Freedom-Makers: Maroons and the Underground Railroad

This hybrid offering will be an in-person/virtual visit to the “Underground Railroad Tree” in the Guilford Woods of North Carolina. The 300-year-old Tulip Poplar tree is a living monument and witness to the freedom-seekers who were part of this eastern seaboard launching point of the Underground Railroad during the early 19th century. The great tree is located in a 350-acre forest in Greensboro, N.C. We will walk through the woods, share the history of the area, read excerpts from primary source accounts (journals and runaway ads), look at material culture and discuss the oral history of runaway enslaved people (maroons), and explore the ways in which we–people and our living world–create community and connectivity underground, overground, everywhere.
Led by historian Omar H. Ali from UNC Greensboro, the offering is part of the “Let’s Learn!: The World as Classroom” initiative of Lloyd International Honors College at UNC Greensboro and the East Side Institute in New York, in partnership with improvscience, the African American & African Diaspora Studies Program at UNC Greensboro, and the all-disciplinary honors society Phi Kappa Phi.
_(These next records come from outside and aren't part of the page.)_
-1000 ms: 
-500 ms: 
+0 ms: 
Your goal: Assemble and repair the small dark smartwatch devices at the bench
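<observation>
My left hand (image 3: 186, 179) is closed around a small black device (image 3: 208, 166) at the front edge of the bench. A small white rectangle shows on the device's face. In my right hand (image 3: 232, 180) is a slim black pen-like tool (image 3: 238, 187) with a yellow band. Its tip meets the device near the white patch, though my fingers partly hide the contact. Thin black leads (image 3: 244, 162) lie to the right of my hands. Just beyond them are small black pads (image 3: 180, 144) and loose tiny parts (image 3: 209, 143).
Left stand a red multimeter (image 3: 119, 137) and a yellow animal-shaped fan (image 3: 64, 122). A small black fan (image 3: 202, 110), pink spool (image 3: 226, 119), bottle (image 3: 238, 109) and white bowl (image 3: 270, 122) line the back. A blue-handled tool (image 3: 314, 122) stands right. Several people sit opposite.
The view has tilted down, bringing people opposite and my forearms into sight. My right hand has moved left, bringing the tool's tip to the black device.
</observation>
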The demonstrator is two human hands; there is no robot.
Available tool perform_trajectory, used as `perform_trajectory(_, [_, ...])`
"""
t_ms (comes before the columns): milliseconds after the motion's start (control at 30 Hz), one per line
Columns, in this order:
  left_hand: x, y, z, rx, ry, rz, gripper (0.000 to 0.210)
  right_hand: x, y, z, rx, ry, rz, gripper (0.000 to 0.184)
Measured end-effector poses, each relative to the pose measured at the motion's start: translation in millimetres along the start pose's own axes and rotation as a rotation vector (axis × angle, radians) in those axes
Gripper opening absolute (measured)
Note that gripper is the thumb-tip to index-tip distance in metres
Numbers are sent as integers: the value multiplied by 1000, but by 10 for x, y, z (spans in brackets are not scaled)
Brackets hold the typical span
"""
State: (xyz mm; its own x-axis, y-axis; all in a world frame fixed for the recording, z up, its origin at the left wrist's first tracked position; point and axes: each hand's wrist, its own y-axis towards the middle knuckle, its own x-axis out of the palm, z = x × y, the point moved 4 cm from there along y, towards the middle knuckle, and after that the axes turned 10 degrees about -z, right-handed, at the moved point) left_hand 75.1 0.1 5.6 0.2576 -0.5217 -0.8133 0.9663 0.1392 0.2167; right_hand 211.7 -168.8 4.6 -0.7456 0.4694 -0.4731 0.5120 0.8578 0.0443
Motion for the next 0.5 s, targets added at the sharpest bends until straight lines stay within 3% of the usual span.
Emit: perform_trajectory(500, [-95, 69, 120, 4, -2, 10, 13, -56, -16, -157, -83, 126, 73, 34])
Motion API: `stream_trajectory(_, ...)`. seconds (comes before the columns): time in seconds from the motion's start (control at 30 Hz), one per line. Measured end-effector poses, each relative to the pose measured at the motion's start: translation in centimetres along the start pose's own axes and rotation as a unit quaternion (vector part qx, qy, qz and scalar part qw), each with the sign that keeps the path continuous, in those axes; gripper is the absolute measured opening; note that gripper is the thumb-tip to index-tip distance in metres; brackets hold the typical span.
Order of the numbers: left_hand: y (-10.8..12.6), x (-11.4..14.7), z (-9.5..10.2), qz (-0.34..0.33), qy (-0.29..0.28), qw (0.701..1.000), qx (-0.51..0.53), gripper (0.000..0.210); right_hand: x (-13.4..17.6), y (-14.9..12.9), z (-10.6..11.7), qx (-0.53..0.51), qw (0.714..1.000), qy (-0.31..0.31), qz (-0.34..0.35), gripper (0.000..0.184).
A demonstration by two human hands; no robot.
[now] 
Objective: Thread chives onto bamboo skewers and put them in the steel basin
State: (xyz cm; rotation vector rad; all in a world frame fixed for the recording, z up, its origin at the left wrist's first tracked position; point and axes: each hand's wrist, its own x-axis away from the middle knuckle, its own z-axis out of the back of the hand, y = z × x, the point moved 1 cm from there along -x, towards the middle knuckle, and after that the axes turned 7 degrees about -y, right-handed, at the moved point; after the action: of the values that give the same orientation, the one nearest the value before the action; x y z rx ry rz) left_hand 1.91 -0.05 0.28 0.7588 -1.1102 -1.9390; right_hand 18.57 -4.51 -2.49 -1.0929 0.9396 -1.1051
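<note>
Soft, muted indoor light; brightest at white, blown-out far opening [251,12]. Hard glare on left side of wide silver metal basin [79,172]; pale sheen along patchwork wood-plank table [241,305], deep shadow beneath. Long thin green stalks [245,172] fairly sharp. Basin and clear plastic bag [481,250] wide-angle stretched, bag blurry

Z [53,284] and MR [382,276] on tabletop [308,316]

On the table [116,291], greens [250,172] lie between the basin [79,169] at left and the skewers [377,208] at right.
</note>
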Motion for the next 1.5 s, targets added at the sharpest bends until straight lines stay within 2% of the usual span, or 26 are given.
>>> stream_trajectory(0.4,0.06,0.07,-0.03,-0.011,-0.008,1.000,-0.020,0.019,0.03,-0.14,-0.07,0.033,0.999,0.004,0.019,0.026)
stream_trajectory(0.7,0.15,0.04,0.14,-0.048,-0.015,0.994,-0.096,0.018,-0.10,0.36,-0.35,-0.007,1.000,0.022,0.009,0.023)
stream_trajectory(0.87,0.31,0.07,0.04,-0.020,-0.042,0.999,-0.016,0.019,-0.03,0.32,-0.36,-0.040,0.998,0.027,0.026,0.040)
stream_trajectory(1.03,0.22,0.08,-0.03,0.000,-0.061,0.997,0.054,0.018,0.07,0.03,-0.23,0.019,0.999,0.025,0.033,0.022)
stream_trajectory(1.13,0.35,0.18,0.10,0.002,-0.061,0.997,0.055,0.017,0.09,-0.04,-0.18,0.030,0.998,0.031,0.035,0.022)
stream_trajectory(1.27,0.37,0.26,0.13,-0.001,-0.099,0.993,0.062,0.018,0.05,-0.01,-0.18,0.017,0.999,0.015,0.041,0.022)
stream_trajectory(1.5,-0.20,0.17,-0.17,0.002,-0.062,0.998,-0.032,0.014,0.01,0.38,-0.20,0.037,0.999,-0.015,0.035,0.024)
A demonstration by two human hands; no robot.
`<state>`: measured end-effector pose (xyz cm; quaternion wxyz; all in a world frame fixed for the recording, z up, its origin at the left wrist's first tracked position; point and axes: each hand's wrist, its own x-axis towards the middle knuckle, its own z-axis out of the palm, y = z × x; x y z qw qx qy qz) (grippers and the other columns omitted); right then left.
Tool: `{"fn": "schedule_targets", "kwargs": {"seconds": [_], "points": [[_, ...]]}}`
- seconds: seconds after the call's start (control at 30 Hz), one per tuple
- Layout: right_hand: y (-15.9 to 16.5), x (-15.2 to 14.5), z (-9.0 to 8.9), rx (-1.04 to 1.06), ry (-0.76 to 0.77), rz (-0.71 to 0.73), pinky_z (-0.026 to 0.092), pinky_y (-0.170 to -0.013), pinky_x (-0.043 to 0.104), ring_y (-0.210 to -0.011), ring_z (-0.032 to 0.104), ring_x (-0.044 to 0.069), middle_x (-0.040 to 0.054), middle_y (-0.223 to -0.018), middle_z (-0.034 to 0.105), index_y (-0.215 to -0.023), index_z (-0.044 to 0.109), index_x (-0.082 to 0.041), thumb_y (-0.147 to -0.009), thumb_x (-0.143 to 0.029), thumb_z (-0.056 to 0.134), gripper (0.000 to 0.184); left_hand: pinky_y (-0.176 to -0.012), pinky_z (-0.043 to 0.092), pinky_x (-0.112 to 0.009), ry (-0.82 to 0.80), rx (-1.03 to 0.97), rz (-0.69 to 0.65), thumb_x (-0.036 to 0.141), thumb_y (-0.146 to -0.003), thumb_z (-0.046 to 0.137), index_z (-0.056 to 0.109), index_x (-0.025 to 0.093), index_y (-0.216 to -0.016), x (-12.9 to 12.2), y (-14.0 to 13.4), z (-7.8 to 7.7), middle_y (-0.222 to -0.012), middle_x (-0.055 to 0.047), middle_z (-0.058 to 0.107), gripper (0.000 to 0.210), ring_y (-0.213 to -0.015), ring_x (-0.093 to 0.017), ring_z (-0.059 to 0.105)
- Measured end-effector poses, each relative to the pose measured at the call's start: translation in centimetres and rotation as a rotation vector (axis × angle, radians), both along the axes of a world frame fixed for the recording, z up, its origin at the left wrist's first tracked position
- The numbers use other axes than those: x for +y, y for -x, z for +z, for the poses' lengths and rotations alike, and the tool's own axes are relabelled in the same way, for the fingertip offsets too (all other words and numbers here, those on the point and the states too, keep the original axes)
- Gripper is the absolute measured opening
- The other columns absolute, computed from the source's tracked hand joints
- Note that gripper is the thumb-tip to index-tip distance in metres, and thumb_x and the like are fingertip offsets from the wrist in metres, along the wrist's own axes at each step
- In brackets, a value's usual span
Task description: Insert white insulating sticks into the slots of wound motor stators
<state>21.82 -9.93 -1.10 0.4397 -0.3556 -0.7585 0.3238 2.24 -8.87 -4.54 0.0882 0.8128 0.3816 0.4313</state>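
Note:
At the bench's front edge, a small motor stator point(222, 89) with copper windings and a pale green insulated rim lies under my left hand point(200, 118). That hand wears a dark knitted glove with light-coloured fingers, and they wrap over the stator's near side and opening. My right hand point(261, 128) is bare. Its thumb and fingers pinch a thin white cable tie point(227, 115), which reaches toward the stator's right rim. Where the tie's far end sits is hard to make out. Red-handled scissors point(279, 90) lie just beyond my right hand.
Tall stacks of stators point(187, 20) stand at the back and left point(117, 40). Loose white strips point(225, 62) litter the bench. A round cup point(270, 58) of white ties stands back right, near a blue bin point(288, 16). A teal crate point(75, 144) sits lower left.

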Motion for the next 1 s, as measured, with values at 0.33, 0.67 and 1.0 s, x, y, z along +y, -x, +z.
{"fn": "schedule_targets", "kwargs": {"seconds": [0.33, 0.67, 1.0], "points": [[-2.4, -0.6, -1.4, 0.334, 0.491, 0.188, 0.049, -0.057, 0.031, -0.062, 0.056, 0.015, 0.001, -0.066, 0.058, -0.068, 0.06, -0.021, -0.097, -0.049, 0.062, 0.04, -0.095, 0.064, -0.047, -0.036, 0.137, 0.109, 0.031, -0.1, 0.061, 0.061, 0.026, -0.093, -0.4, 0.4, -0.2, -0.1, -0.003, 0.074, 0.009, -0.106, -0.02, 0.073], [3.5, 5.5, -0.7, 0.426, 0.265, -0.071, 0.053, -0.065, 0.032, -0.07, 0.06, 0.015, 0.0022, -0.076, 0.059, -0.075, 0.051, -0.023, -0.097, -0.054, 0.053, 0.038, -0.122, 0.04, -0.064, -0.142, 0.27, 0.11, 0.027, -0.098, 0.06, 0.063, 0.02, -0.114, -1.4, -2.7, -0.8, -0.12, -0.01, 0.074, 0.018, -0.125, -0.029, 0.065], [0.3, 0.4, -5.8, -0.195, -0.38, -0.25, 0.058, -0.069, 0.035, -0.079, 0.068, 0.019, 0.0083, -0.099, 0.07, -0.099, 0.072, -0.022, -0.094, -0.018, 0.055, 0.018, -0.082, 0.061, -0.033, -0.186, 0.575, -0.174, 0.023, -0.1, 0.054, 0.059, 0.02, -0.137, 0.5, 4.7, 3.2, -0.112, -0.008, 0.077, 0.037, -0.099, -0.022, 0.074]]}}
Greensboro is on traditional Keyauwee and Saura lands settled in the mid-18th century by Euro-Americans who drew upon enslaved African labor. The city was a launching point of the Underground Railroad, a center of textile production and distribution to the world, a catalyst of the modern civil rights movement, and is a refugee site with over 150 languages spoken in its school districts today–a global city that teaches us about cultural diversity, social justice, human geography, political economy, and world history.